À partir de 1852, l'archipel devient l'antichambre du bagne guyanais ; quelque 70 000 hommes y passeront. Royale abrite l'administration et l'hôpital. Saint-Joseph, les cellules de réclusion — sans toit, fermées d'une simple grille au-dessus de laquelle circulent les gardiens. Le Diable reçoit les détenus politiques : Alfred Dreyfus y vit seul de 1895 à 1899. La fermeture, décidée en 1938, ne sera effective qu'en 1947.

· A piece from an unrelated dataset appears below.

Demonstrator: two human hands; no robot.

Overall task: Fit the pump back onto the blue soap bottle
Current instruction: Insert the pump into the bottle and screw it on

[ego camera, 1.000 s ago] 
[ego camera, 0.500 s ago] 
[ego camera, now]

Les îles appartiennent aujourd'hui au Centre national d'études spatiales : elles se trouvent sous la trajectoire des lanceurs et sont évacuées avant chaque tir. La chapelle de Royale et la maison du directeur, devenue musée du Bagne, ont été relevées ; des chantiers de bénévoles ont consolidé les ruines entre 2010 et 2021. L'île du Diable, elle, reste interdite d'accès — les courants y sont trop forts. C'est le site le plus visité de Guyane.